**TO DO:** Count how many lines of the data below contain the string "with"; the reply should be that number alone.
>>>>
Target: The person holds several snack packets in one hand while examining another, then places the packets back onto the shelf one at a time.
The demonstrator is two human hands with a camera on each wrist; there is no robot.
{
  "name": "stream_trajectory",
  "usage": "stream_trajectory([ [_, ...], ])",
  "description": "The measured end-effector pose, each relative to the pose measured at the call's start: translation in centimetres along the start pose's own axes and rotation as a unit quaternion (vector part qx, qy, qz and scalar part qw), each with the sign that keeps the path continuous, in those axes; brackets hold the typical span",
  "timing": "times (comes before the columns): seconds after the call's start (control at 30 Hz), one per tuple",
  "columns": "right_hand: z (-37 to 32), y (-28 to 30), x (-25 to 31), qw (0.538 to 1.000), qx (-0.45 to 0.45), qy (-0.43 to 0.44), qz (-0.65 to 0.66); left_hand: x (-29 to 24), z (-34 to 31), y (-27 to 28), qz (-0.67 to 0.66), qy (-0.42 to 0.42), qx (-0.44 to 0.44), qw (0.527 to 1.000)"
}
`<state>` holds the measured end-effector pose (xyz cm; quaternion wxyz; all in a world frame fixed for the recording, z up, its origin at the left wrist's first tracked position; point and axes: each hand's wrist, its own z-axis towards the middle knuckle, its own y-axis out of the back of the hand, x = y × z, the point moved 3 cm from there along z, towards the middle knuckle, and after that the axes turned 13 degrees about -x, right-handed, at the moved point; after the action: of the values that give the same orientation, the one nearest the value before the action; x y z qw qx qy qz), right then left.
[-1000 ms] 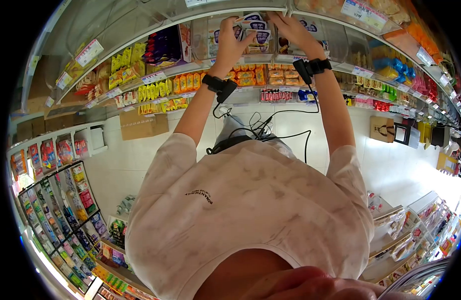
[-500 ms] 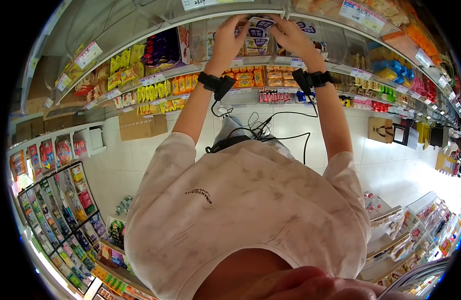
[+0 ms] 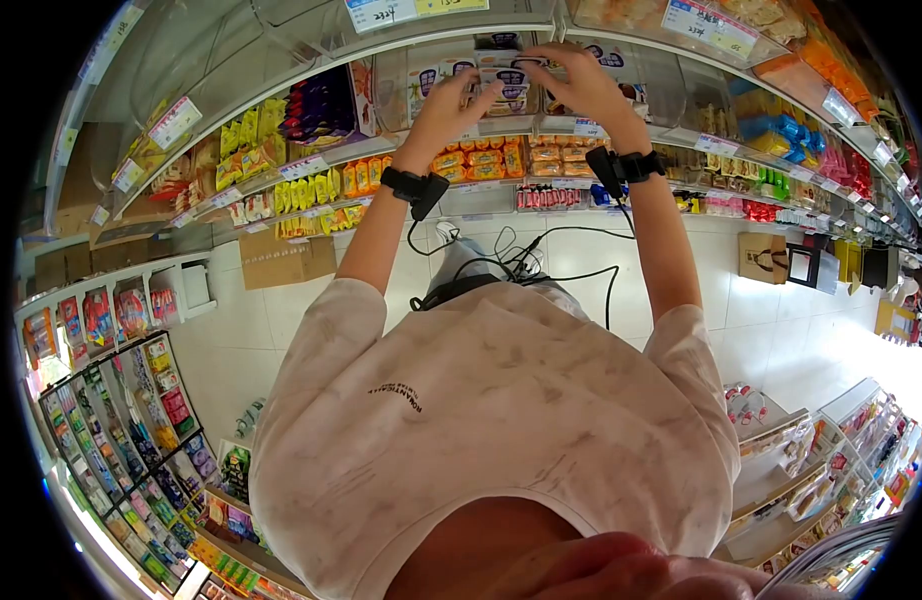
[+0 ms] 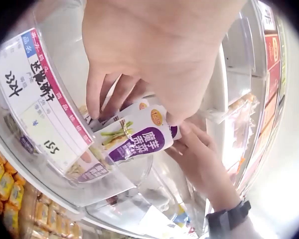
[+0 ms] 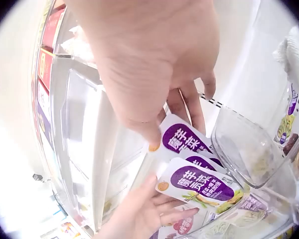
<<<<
**TASK RESULT:** 2